Estimated figures wrongly attributed to UN report, derived from dubious studies
Uyghur women wave the Chinese national flag in Baicheng county of Xinjiang. Photo: Shan Jie/GT
Claims that the Chinese government is "detaining millions of Uygurs" in the Xinjiang Uygur autonomous region are being increasingly repeated in the reporting of Western media, but little scrutiny is ever applied, an investigative journalism organization said recently.
On Dec 21, The Grayzone published on its website, thegrayzone.com, a detailed review of media claims that China has detained millions of Uygurs in Xinjiang. That claim goes unquestioned in the West, yet a closer look at the figure and how it was obtained reveals a serious flaw in the data gathering, it said.
The review found the data cited in Western media is based on two highly dubious "studies" from a US-backed organization and a farright researcher "led by God against Beijing".
According to The Grayzone report, the "millions detained" claim was first popularized by the Network of Chinese Human Rights Defenders, or CHRD, an organization backed by the US government. It formed this estimate based on interviews with a mere eight people.
In a 2018 report submitted to the UN Committee on the Elimination of Racial Discrimination, CHRD estimated that "roughly one million... ethnic Uyghurs have been sent to 're-education' detention camps and roughly two million have been forced to attend 'reeducation' programs in Xinjiang".
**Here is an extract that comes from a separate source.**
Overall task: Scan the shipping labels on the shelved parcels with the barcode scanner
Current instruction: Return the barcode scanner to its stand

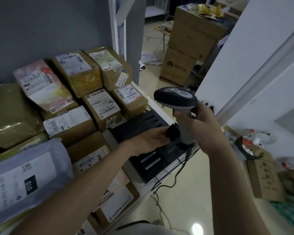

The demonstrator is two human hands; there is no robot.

The CHRD report says those figures are "based on interviews and limited data". From interviews with eight Uygurs from eight Xinjiang villages, the study calculated the population in the "re-education camps" based on the interviewees' villages.
It estimated that "at least 10 percent of villagers are being detained in 're-education detention camps', and 20 percent are being forced to attend day/evening 're-education camps' in the villages or townships".
According to The Grayzone, CHRD applied these estimated figures to all of Xinjiang to arrive at the claim submitted to the UN that 1 million ethnic Uygurs have been detained in "re-education detention camps".
Since the report was released, the US government and many Western major media outlets cited it as an open source reporting to denounce China as a "violator of human rights", ignoring the flaws in the data. In addition, it was misrepresented in Western media as a UN-authored report.
A spokesperson for the UN Office of the High Commissioner for Human Rights confirmed in a statement to The Grayzone that the allegation of Chinese "camps" was not made by the UN, thegrayzone.com reported in August, 2018.
The second study came from Adrian Zenz, a far-right researcher of China studies who reached the figure of "over 1 million" based on a single report from Istiqlal TV, a Uygur-separatist media organization in Turkey, according to The Grayzone.
The Chinese government has said on many occasions that the vocational education and training centers in Xinjiang were established in accordance with the law for combating terrorism and extremism.
"Those who have participated in the courses on the standard Chinese language, laws and vocational skills-as well as the deradicalization programs-have all graduated. They've found jobs, and their quality of life has been improved," said Shohrat Zakir, chairman of the Xinjiang regional government, at a news conference earlier this month.
The establishment of the centers is part of the region's measures to root out terrorism and extremism. "Measures against terrorist attacks and extremists taken in Xinjiang are no different from those in many other countries, including the US," the chairman said.